THE TASK — Here the job is to repeat the listing exactly, but not the pictures in it.

***** SUPPLIED RECORDS

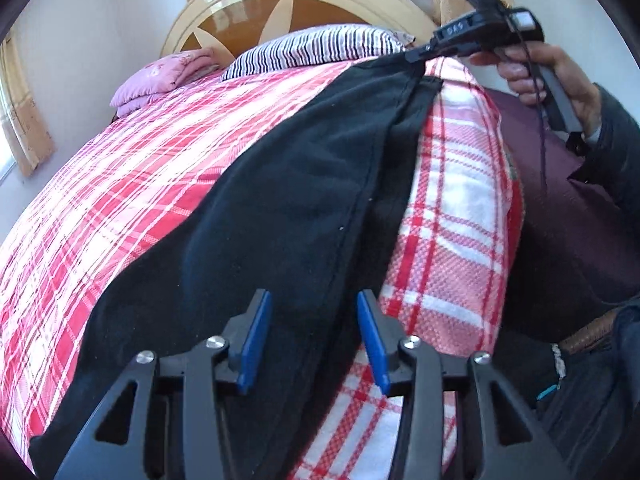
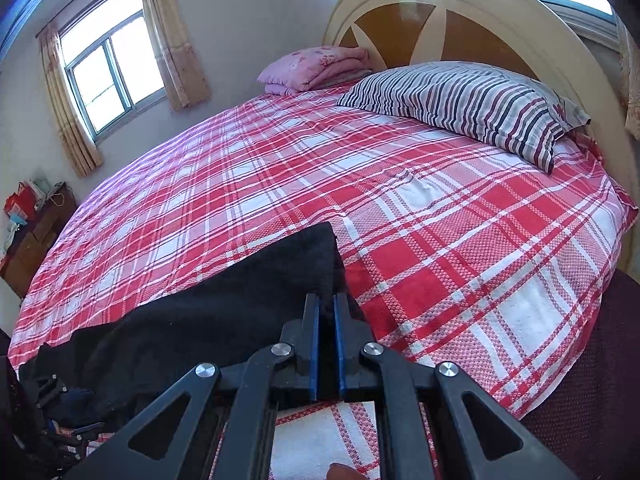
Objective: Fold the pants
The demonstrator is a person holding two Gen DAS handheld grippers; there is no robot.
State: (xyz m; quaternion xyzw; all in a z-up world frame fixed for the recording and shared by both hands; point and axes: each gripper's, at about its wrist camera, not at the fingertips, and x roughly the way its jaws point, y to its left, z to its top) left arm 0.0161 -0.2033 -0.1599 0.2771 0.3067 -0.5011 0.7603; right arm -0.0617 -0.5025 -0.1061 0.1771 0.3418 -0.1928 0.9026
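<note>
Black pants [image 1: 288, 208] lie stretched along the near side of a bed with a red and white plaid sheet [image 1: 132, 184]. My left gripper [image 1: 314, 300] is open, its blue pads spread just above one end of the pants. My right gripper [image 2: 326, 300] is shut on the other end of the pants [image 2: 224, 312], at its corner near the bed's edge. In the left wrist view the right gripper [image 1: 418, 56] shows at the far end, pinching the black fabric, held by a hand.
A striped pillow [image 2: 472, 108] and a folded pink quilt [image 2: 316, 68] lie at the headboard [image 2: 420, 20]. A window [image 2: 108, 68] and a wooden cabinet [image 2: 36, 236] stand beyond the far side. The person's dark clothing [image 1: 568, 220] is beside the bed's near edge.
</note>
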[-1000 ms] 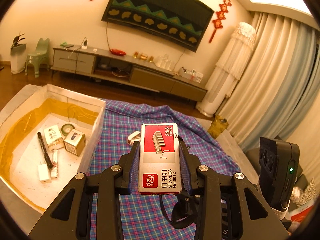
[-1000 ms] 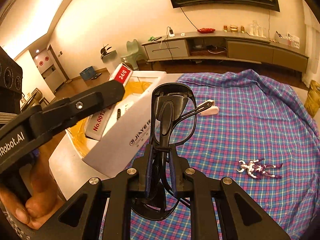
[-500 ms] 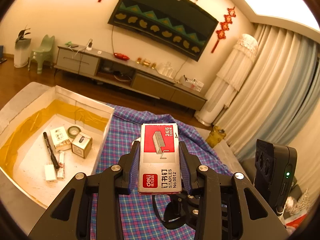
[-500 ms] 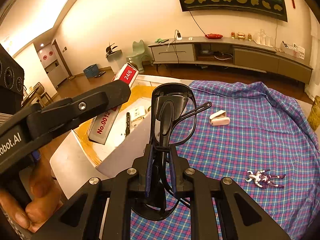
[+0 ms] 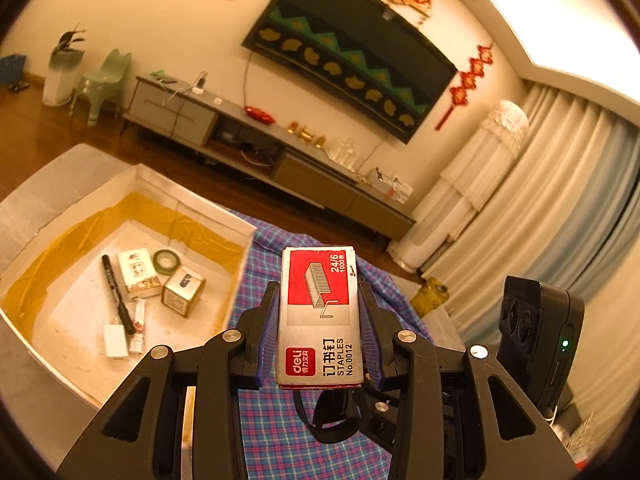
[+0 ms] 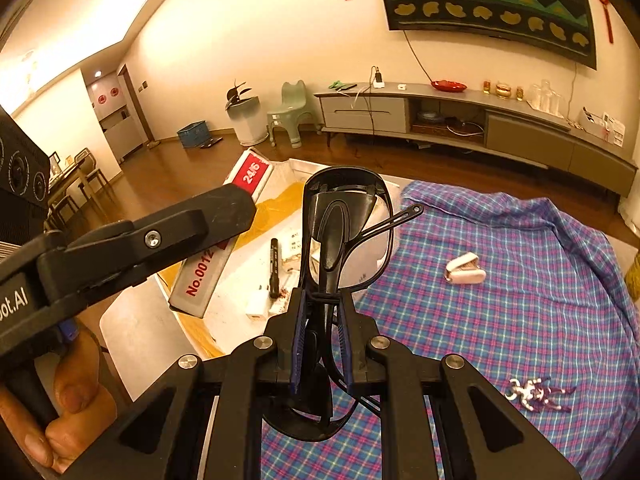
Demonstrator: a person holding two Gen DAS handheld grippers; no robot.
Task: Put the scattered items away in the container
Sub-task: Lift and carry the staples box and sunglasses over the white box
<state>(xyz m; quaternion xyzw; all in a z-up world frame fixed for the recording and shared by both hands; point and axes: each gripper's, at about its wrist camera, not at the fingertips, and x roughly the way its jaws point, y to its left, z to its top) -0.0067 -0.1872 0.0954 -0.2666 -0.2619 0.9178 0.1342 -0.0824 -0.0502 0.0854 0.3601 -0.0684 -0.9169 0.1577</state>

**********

ANSWER TO THIS TASK —
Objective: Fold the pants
The demonstrator is a person holding two Gen DAS handheld grippers; there is no robot.
State: (xyz m; quaternion xyzw; all in a z-up world frame fixed for the recording and shared by both hands; point and axes: each gripper's, at about its wrist camera, not at the fingertips, and x roughly the way its jaws point, y to its left, z to its top) left arm 0.0161 -0.2033 -0.1599 0.2771 0.3067 -0.5011 0.7603; right arm -0.0617 -0.5025 -0.1061 0.1771 0.3418 -0.1928 0.9026
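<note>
Black pants [image 1: 288, 208] lie stretched along the near side of a bed with a red and white plaid sheet [image 1: 132, 184]. My left gripper [image 1: 314, 300] is open, its blue pads spread just above one end of the pants. My right gripper [image 2: 326, 300] is shut on the other end of the pants [image 2: 224, 312], at its corner near the bed's edge. In the left wrist view the right gripper [image 1: 418, 56] shows at the far end, pinching the black fabric, held by a hand.
A striped pillow [image 2: 472, 108] and a folded pink quilt [image 2: 316, 68] lie at the headboard [image 2: 420, 20]. A window [image 2: 108, 68] and a wooden cabinet [image 2: 36, 236] stand beyond the far side. The person's dark clothing [image 1: 568, 220] is beside the bed's near edge.
</note>
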[-1000 ms] 
[-1000 ms] 
[-500 ms] 
[-500 ms] 
[+0 ms] 
[+0 ms] 
Demonstrator: a person holding two Gen DAS handheld grippers; no robot.
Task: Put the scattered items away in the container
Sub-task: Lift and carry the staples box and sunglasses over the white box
<state>(xyz m; quaternion xyzw; all in a z-up world frame fixed for the recording and shared by both hands; point and axes: each gripper's, at about its wrist camera, not at the fingertips, and x roughly the way its jaws point, y to its left, z to its top) -0.0067 -0.1872 0.0954 -0.2666 -0.2619 0.9178 0.1342 -0.0824 -0.0502 0.0854 0.3601 -0.0684 -0.9169 0.1577</state>

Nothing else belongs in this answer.